Reproduce verbatim the line in which "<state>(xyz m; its" occurs, together with each line that follows it to the end of the listing, and nothing more.

-=-=-

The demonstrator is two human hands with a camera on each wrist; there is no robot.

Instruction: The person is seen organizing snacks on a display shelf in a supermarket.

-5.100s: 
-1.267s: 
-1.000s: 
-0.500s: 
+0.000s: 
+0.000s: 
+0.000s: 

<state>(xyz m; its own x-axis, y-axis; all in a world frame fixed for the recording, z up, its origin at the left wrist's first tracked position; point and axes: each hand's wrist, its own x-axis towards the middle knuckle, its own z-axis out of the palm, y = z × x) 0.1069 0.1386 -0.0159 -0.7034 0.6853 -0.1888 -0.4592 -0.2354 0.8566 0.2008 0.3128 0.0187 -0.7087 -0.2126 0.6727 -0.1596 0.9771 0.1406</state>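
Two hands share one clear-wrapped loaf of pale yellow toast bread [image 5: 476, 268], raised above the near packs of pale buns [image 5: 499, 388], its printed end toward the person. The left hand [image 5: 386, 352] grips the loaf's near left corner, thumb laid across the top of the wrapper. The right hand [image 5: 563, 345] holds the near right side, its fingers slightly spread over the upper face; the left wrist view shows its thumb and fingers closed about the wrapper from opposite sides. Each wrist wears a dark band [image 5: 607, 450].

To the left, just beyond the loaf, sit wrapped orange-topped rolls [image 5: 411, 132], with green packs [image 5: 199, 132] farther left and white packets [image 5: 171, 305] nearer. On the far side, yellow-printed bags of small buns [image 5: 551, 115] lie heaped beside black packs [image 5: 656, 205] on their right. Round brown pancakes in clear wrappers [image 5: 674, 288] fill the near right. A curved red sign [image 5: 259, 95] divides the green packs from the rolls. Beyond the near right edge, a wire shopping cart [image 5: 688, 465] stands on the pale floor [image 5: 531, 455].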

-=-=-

Answer to the problem
<state>(xyz m; its own x-axis, y-axis; all in a world frame fixed for the recording, z up, its origin at the left wrist's first tracked position; point and axes: each hand's wrist, its own x-axis towards the middle knuckle, its own z-axis out of the palm, y = z × x) 0.1069 0.1386 -0.0159 -0.7034 0.6853 -0.1888 -0.4592 -0.2354 0.8566 0.2008 0.3128 0.0187 -0.7087 -0.2126 0.6727 -0.1596 0.9771 0.1406</state>
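Two hands share one clear-wrapped loaf of pale yellow toast bread [image 5: 476, 268], raised above the near packs of pale buns [image 5: 499, 388], its printed end toward the person. The left hand [image 5: 386, 352] grips the loaf's near left corner, thumb laid across the top of the wrapper. The right hand [image 5: 563, 345] holds the near right side, its fingers slightly spread over the upper face; the left wrist view shows its thumb and fingers closed about the wrapper from opposite sides. Each wrist wears a dark band [image 5: 607, 450].

To the left, just beyond the loaf, sit wrapped orange-topped rolls [image 5: 411, 132], with green packs [image 5: 199, 132] farther left and white packets [image 5: 171, 305] nearer. On the far side, yellow-printed bags of small buns [image 5: 551, 115] lie heaped beside black packs [image 5: 656, 205] on their right. Round brown pancakes in clear wrappers [image 5: 674, 288] fill the near right. A curved red sign [image 5: 259, 95] divides the green packs from the rolls. Beyond the near right edge, a wire shopping cart [image 5: 688, 465] stands on the pale floor [image 5: 531, 455].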

The output is finished, and nothing else is needed.